* _EXERCISE BRIEF_: Look through the data below and extract, unchanged, the lines from the one that contains "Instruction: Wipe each" to the one that contains "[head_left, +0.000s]", both included.

* _DATA FOR THIS TASK_:
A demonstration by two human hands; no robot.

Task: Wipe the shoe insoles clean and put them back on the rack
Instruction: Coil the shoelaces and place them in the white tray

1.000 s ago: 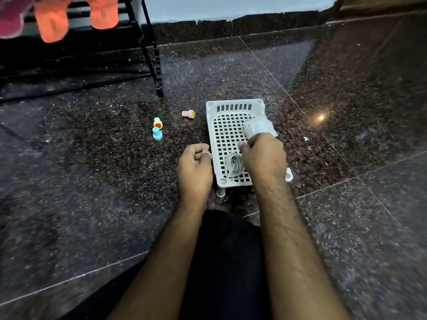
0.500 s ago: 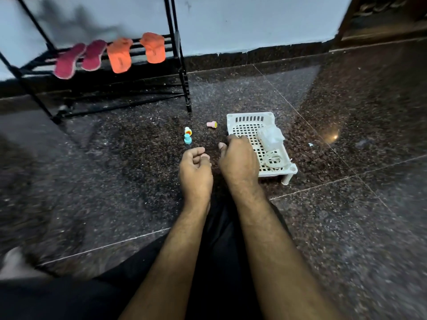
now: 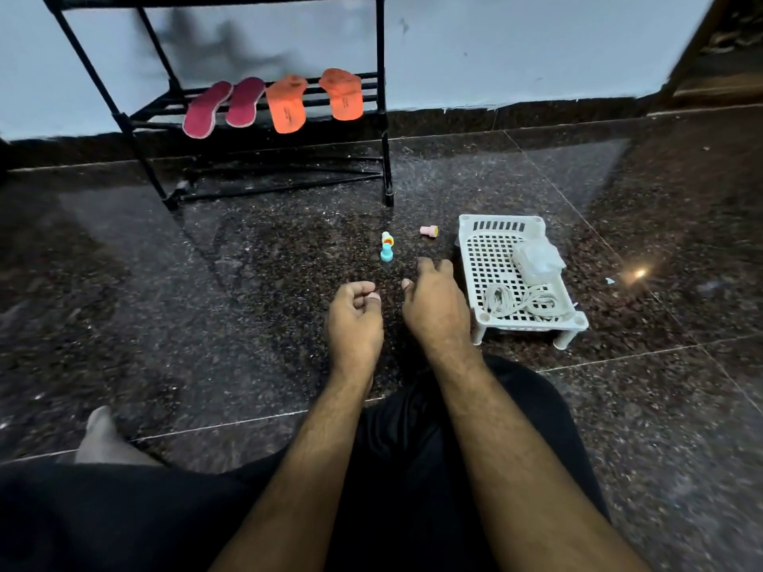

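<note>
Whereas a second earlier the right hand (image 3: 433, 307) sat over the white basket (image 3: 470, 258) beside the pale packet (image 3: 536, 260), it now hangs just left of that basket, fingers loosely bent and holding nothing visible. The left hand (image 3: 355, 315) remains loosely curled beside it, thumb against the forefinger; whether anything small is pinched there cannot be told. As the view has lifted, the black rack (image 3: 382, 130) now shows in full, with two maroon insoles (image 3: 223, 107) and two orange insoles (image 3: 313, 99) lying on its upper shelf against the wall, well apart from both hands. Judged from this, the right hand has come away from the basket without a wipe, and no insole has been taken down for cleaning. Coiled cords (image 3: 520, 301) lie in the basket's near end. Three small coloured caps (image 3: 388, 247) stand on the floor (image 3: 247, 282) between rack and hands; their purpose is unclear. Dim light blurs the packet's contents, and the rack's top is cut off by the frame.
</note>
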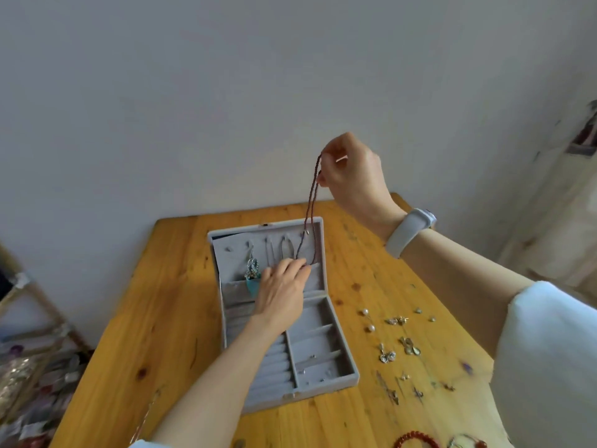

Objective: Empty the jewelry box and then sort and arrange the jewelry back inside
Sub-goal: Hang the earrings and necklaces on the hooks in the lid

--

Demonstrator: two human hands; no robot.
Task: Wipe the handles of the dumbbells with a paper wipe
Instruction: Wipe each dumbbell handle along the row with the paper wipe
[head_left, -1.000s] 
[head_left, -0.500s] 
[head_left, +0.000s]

* _EXERCISE ANSWER_:
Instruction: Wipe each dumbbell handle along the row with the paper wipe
[head_left, -1.000s] 
[head_left, -0.500s] 
[head_left, +0.000s]

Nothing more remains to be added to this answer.